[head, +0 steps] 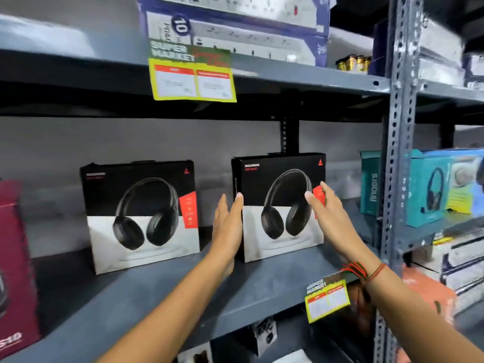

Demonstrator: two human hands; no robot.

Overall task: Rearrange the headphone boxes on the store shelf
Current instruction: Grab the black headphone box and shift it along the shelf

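On grey metal shelf (157, 297): flat hands (227, 221) (330, 213) flank glossy square box (280, 205).

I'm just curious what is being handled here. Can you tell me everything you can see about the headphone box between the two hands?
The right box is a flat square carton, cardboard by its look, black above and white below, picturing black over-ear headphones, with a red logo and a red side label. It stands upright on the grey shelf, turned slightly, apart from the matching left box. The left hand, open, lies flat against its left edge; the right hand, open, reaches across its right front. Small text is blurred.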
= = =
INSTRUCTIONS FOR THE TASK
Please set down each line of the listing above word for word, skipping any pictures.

SOLUTION TO THE PROBLEM
[head, +0 steps] 

Demonstrator: two human hands; no robot.

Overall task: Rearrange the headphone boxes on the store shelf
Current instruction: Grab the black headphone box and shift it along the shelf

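On grey metal shelf (157, 297): flat hands (227, 221) (330, 213) flank glossy square box (280, 205).

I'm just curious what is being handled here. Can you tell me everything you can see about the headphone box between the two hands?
The right box is a flat square carton, cardboard by its look, black above and white below, picturing black over-ear headphones, with a red logo and a red side label. It stands upright on the grey shelf, turned slightly, apart from the matching left box. The left hand, open, lies flat against its left edge; the right hand, open, reaches across its right front. Small text is blurred.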

That completes the answer.